--- DATASET EXCERPT Enclosed Below ---

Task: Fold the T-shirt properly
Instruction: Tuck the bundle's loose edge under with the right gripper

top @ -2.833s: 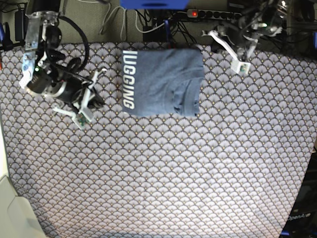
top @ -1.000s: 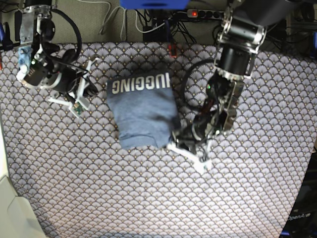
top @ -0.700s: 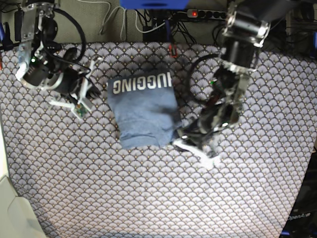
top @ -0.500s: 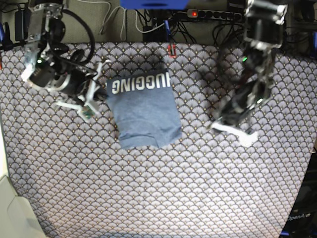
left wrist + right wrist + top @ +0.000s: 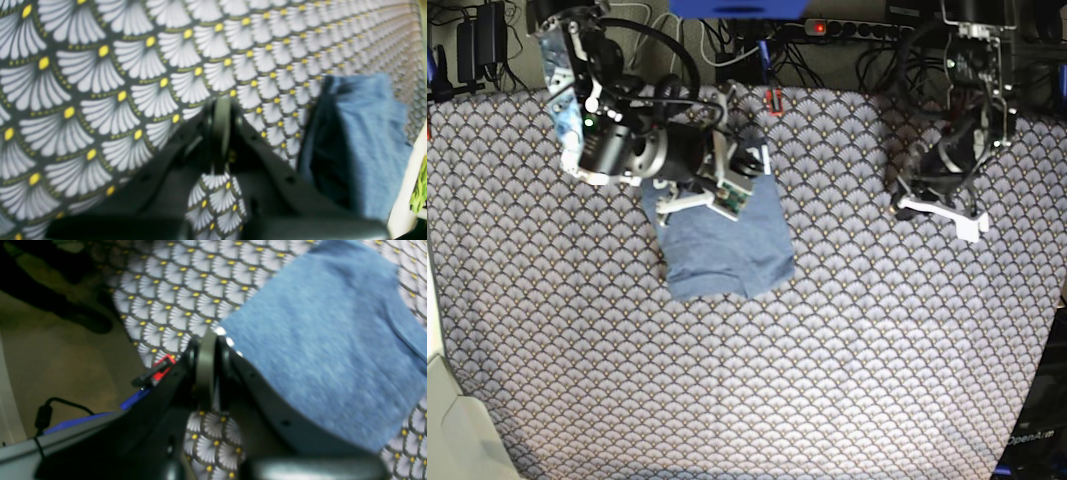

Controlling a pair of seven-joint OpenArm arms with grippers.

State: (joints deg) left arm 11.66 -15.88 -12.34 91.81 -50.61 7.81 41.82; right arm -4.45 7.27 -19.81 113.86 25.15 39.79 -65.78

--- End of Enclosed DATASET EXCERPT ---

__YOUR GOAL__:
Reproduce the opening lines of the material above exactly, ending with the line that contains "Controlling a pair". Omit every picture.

__RESPONSE AREA__:
Task: Fold the T-shirt properly
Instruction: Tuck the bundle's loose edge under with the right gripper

top @ -2.833s: 
top @ -1.000s: 
top @ -0.700s: 
top @ -0.500s: 
left wrist + right wrist + top @ +0.000s: 

Controlling a pair of seven-joint OpenArm arms with grippers.

Nothing else belongs to the answer.